The Fineform Rating Formula

"The formula is both swift & effective in rating runners on the flat & over the jumps. The combination of two positive potential winning factors – good recent form & proven ability - is utilised in the ratings.
Points are awarded as listed below for each of the runners' previous TWO OUTINGS OF THE CURRENT SEASON ONLY.:-
1st 5 points
2nd 3 points
3rd 2 points
4th 1 point
D (disqualified from 1st place) 5 points
Course & Distance (C&D)
C&D 3 points
C.D 3 points
D 2 points
C 1 point
All runners in the race are awarded points according to their previous achievements, and the runner that is rated the highest TOTAL number of points is the selection. The maximum total rating that can be achieved is 13 points. If joint Top Rated an extra 1 point for a distance winner. If still even the horse nearest the top/bottom of the card is the selection." You can use the second(third) rated horse for forecasts.

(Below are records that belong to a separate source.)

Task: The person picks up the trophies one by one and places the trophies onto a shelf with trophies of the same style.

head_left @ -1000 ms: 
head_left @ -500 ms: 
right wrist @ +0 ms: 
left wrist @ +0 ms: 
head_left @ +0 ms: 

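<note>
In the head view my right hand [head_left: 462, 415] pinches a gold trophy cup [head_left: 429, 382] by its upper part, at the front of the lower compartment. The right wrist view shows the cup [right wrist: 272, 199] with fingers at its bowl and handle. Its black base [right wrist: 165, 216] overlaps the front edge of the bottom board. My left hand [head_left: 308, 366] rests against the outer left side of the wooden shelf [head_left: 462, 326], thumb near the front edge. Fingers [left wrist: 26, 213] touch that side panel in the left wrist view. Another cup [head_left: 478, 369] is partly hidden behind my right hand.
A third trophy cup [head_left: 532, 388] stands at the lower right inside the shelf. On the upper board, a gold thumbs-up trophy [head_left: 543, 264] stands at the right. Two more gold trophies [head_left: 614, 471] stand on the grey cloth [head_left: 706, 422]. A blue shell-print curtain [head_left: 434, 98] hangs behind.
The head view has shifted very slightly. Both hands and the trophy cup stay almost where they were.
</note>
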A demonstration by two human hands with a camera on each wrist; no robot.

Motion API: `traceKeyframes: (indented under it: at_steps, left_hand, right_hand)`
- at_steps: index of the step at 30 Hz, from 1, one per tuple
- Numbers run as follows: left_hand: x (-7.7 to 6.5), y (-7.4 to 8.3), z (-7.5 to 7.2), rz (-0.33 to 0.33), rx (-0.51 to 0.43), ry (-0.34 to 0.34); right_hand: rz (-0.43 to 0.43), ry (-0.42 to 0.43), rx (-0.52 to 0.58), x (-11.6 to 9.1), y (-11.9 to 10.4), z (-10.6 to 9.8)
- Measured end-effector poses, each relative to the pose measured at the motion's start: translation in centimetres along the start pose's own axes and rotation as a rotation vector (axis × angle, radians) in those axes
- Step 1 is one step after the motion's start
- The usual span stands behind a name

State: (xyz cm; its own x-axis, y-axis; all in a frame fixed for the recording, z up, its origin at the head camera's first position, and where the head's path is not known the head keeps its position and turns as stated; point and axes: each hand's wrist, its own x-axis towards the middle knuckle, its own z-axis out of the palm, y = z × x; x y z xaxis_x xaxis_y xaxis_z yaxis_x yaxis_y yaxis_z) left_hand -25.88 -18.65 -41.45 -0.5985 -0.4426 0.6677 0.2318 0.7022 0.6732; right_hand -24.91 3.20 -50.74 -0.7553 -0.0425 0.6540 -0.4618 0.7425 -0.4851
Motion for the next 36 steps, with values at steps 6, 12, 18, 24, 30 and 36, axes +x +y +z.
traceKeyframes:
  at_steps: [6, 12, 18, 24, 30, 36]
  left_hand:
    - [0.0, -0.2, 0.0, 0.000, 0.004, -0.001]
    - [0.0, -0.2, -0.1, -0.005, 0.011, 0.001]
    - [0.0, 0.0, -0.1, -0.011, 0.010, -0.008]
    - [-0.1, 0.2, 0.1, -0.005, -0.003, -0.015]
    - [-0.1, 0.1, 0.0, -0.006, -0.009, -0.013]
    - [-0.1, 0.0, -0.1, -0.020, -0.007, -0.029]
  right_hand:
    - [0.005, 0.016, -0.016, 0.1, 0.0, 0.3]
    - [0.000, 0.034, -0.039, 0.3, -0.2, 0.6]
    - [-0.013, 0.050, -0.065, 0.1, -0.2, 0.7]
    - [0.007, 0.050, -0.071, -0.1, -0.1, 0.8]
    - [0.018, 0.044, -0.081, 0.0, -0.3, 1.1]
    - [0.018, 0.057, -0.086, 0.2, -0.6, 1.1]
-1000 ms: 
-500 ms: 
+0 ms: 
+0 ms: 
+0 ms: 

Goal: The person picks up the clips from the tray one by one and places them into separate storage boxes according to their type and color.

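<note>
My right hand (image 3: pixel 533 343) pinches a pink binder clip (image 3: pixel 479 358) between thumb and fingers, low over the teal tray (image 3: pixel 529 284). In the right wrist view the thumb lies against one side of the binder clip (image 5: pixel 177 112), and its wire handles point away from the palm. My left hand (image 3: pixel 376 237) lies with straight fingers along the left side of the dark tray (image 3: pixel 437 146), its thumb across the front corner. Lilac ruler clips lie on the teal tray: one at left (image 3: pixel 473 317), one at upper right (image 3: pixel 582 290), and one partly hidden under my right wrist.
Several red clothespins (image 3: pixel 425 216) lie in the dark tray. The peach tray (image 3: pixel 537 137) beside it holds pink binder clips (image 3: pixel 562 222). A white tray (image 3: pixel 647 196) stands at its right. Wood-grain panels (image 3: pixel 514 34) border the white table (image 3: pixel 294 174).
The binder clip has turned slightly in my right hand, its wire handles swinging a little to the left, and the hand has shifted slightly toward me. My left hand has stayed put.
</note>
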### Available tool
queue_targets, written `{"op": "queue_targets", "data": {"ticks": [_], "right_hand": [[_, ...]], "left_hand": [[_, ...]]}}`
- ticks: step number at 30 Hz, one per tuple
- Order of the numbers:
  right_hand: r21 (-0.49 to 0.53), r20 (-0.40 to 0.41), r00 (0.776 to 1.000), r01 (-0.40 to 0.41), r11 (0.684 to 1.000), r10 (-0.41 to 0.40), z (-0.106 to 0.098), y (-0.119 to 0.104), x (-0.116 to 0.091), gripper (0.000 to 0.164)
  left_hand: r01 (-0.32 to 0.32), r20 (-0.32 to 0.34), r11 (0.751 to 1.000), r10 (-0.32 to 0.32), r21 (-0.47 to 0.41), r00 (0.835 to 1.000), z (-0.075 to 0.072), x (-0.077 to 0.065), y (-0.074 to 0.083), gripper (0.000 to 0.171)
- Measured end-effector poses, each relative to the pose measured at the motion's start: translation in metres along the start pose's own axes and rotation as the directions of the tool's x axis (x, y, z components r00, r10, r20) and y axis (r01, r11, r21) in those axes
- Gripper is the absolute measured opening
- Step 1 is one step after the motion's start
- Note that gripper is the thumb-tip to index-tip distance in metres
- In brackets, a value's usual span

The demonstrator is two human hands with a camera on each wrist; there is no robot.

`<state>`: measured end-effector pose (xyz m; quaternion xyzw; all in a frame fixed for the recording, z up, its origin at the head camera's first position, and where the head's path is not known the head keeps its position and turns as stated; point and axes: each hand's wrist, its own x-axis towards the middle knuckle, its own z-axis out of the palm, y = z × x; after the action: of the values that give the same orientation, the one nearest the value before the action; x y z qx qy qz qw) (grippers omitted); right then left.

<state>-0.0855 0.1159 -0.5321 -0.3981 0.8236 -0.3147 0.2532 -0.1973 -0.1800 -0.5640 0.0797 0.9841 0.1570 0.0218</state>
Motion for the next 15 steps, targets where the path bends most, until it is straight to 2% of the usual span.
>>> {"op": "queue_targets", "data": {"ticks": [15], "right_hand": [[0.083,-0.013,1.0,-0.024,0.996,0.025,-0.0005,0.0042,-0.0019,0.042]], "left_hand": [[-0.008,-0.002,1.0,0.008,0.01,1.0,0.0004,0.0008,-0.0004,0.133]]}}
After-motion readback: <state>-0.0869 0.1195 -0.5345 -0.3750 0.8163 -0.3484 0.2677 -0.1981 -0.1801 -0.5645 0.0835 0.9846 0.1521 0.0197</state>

If you are selective and factor in the selections ability to go on the going, and its proven fitness with a recent run you should be in with a chance at the finish. Clive Holt supports his formula with numerous statistics. I find it is a good base to finalise selections., and it often throws up decent price winners.
The Fineform Maximum Selection i.e. 13 points choices. By just backing these selections only over the season, everything I have read indicates you will come out on top. I have also seen this selection criteria method known as the "Financial Security for Life Formula," amongst others.
With regards to your betting strategy I would suggest you just do single bets, although I am sure you have some very good days. Why? Because professional gamblers only normally bet in singles (I assume they must know something), and bookmakers are always encouraging multi-bets (I assume they must know something). E.g. In a Yankee out of 11 bets , if your first horse loses you lose out on 7 bets, leaving you only with 4 bets left for your last 3 selections.
For staking I look at the amount I want to win and adjust my stake accordingly. E.g. I want to win £20 - on a 4/1 chance I bet £5 & on a 2/1 chance I bet £10. I always respect the market so if a horse is a 5/1 – its chance of winning should be around that, likewise an even money horse should be 50/50. But then that's where we all look for value!